An organized trek (for example with ‘Mountain Guides’): Includes: 5 day trek with guide, 4 nights in huts, food for 5 days, luggage transportation from hut to hut, bus from and to Reykjavik.

Total: 1680 euro per person

On your own: (for a 3 nights, 4 days itinerary):

  • Mountain hut: 67 x 3 = 201
  •  Camping: 16,20 x 3 = 48,60
  • Reykjavik excursions ‘Hiking Passport’ (from Reykjavik to start and from end to Reykjavik): 120
  • Food for 4 days (average of 7 euro per meal): 84

 

Total sleeping in huts: 405 euro / person

Total camping: 252,60 euro / person

A huge profit if you are willing and capable to carry your own backpack and prepare this hike yourself.

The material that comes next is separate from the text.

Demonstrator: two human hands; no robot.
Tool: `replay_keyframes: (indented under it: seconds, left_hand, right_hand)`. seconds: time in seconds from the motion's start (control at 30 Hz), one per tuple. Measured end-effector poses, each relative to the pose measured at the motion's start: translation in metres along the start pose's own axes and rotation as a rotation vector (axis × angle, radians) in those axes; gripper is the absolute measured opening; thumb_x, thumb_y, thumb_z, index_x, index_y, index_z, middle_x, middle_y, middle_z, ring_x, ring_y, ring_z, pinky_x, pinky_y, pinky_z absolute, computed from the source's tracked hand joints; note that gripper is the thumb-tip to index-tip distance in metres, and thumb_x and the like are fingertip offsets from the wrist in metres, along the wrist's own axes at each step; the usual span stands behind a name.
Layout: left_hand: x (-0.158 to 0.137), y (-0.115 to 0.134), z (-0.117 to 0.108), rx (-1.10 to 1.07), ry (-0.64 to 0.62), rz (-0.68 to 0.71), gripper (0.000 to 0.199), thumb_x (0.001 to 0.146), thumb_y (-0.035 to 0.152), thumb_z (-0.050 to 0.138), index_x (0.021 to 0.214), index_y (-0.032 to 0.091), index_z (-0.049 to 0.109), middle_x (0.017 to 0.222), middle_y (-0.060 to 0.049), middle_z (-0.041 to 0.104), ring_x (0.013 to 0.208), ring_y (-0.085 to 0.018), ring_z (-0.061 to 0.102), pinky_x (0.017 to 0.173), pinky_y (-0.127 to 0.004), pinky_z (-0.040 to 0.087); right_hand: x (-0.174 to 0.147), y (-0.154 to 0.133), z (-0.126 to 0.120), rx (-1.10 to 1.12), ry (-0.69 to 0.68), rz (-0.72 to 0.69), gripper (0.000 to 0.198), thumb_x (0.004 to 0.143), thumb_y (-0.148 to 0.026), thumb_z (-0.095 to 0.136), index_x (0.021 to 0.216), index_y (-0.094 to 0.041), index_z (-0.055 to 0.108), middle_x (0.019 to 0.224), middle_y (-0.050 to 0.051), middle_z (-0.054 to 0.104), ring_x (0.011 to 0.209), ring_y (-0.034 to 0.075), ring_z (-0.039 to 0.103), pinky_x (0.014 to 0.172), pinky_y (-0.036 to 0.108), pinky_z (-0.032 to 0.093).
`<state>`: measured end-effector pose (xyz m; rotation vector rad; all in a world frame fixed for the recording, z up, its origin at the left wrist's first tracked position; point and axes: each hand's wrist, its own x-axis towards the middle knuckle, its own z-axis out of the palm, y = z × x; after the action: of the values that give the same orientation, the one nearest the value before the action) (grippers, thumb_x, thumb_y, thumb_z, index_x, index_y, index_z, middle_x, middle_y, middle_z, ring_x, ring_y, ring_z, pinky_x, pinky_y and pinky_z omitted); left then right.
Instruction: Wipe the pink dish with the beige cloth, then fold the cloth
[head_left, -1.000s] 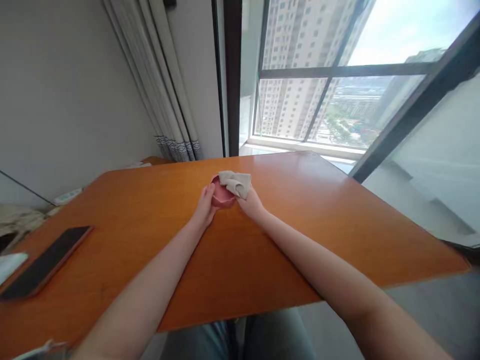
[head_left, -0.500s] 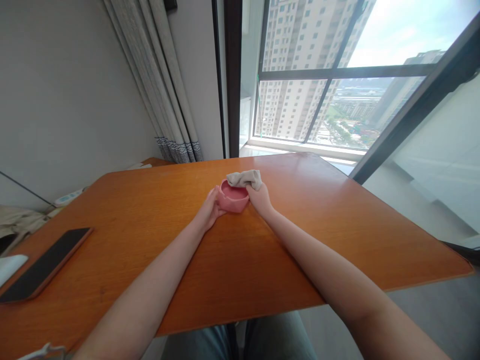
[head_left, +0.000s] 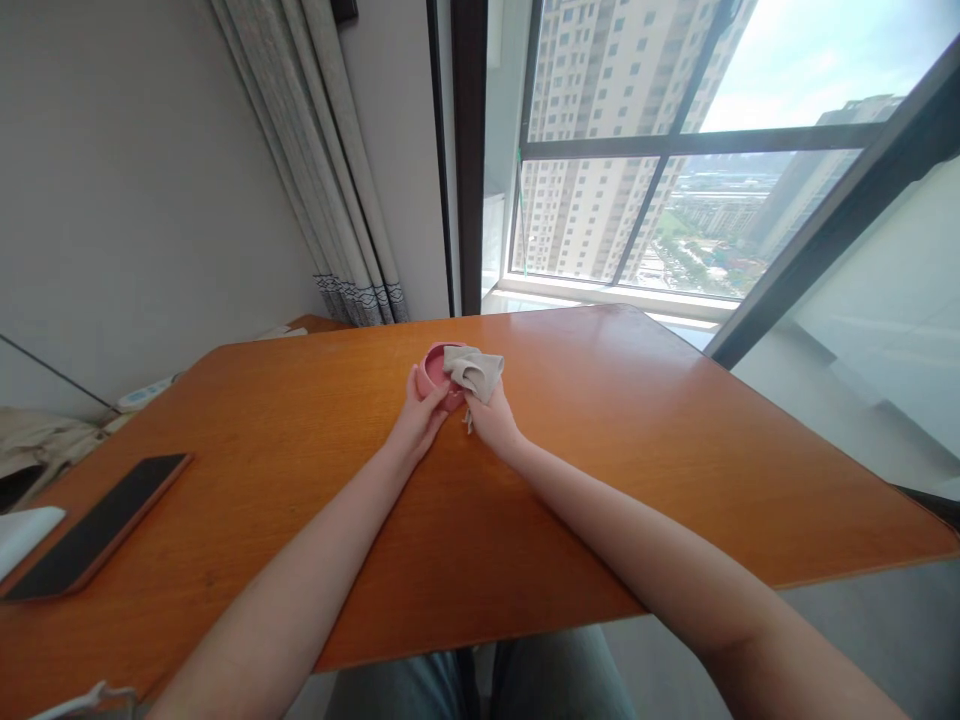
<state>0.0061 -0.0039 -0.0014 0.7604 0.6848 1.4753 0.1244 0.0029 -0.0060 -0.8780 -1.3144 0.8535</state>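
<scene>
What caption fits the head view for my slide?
Left hand steadies a pink bowl on an orange table while the right hand presses a beige cloth into it.

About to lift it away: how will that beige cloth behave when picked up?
Probably floppy: the beige cloth bunches in folds in the right hand, draped over the pink bowl held by the left hand. Likely light; a corner dangles.

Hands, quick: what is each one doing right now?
Left hand: closed on the pink bowl, tilted up.
Right hand: closed on the beige cloth, pressed against the bowl.
</scene>
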Motion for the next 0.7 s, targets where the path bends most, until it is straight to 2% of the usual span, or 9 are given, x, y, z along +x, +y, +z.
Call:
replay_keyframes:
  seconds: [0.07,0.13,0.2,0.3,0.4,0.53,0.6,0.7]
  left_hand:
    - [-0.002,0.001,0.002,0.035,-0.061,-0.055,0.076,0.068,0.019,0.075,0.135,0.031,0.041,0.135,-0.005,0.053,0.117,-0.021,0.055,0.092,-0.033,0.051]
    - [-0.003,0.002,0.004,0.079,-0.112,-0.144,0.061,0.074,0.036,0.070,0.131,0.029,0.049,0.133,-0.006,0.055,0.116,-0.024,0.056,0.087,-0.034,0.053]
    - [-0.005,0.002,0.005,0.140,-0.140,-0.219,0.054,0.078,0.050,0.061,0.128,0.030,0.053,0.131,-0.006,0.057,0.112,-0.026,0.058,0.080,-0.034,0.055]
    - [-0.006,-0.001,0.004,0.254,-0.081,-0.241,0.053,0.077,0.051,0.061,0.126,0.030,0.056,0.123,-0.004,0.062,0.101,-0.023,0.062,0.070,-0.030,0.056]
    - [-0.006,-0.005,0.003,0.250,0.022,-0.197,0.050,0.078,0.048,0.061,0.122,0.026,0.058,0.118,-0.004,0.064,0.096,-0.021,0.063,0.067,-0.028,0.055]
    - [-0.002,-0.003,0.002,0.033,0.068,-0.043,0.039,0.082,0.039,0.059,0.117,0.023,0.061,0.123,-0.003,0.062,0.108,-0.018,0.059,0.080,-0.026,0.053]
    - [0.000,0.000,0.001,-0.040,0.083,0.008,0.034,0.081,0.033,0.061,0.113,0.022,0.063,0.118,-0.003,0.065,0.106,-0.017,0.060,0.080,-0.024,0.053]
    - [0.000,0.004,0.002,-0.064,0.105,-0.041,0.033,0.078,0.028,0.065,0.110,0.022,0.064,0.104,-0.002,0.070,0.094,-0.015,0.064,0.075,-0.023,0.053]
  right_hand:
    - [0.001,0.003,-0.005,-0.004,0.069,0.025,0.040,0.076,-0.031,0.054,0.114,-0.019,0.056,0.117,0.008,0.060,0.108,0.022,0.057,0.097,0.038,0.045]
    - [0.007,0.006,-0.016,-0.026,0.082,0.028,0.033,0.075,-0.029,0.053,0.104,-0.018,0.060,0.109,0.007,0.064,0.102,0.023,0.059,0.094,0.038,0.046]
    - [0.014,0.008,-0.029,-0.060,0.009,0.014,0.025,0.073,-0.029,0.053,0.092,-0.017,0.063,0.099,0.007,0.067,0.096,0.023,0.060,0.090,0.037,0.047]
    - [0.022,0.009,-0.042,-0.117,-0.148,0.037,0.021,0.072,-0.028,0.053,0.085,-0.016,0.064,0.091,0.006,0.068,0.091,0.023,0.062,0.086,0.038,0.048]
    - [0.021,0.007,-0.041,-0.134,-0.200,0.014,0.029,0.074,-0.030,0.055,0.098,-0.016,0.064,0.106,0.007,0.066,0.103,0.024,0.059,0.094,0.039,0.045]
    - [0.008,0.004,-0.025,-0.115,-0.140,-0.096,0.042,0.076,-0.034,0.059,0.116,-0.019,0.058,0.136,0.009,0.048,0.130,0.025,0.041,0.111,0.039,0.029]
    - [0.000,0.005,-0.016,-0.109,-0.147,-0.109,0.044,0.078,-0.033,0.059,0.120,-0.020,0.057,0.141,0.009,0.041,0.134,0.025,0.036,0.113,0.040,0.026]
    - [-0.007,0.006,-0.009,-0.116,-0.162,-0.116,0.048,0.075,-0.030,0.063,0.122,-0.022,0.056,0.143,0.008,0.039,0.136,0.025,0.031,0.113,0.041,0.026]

Flying into Keflavik Airport (from Belgium):

We flew with AirBerlin, Dusseldorf-Keflavik Airport, and paid 140 euros per person (return trip) in September 2015. We took a train to Dusseldorf Airport (110 euros return trip). In 2015 the cheapest return ticket from Brussels to Iceland was 450 euros. Now there’s Wowair that provides cheap tickets to Iceland from Brussels starting from 250 euros in high season.